Société
Propagation de fake news: Dangers et implications légales
04/10/2025 - 12:52
Morad Karakhi
Plusieurs fausses informations ont circulé ces derniers jours sur les réseaux sociaux en marge des récentes manifestations de jeunes. Les autorités locales et nationales ont rapidement démenti ces rumeurs, soulignant leur caractère infondé.
la Wilaya de la région de Casablanca a nié avoir donné quelque instruction que ce soit ordonnant la fermeture de commerces ou l’écourtement des horaires de travail, qualifiant les messages en circulation de "fausses informations". La Direction générale de la sûreté nationale (DGSN) a, elle aussi, réfuté des publications accompagnées de photos montrant, selon leur légende, l’incendie d’un véhicule de police lors d’un rassemblement. La DGSN a précisé que ces images étaient "assorties d’un commentaire mensonger" prétendant que la voiture avait été incendiée lors d’un acte protestataire, et qu’elles n’avaient aucun rapport avec la réalité. Dans le même registre, la Wilaya de Tanger a catégoriquement nié être à l’origine d’une note largement partagée sur les réseaux sociaux, attribuée au Wali de la région Tanger–Tétouan–Al Hoceïma et évoquant des mesures de sécurité dans la ville.

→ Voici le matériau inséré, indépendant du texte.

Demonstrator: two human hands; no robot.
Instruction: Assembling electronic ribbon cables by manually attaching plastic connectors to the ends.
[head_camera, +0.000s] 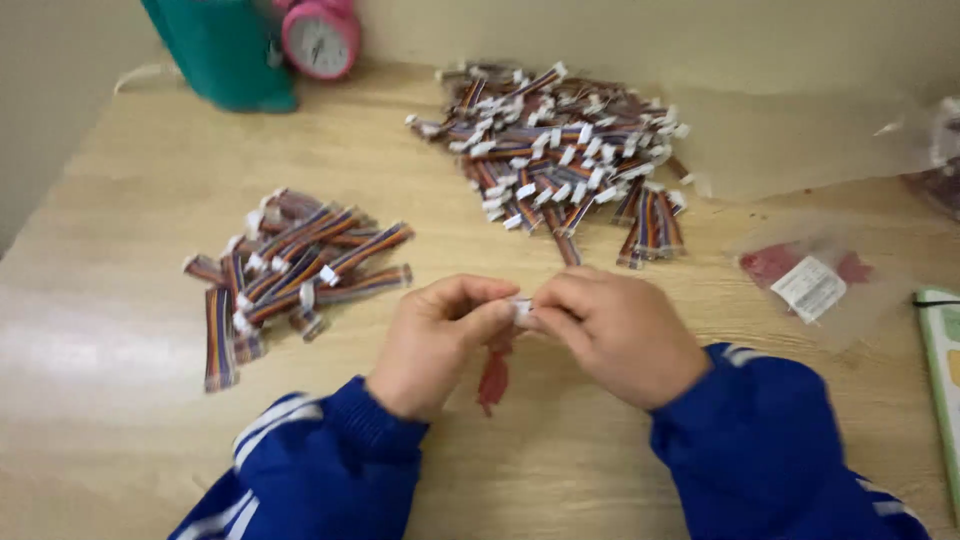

Parmi les contenus identifiés et réfutés figurent des notes administratives fictives annonçant des mesures comme des fermetures ou des évacuations, des images d’incidents accompagnées de légendes mensongères, et des documents attribués à des responsables locaux sans aucune authentification.
Interrogé par SNRTnews, l’avocat Yassine Assila, membre du barreau de Casablanca, a rappelé que le droit pénal marocain prévoit des sanctions contre la captation, la diffusion ou la mise en circulation non autorisée d’images, d’enregistrements ou d’informations relevant de la vie privée, ainsi que contre la diffusion de compositions ou d’allégations mensongères visant à porter atteinte à la réputation d’autrui. Il a précisé que le Code pénal, dans ses articles 447-1 et 447-2, punit de peines de prison allant de six mois à trois ans et d’amendes de 2.000 à 20.000 dirhams la diffusion non autorisée de propos, d’images privées ou de faits mensongers.
Pour l’avocat, la grande capacité de diffusion des "fake news" tient essentiellement à la nature interactive des réseaux sociaux, qui autorisent la circulation instantanée d’informations au-delà des frontières spatiales et temporelles. Selon lui, ces contenus misent sur l’exploitation des émotions et des affects plutôt que sur des faits vérifiables, ce qui favorise la création d’un "réel alternatif" dans l’esprit des récepteurs.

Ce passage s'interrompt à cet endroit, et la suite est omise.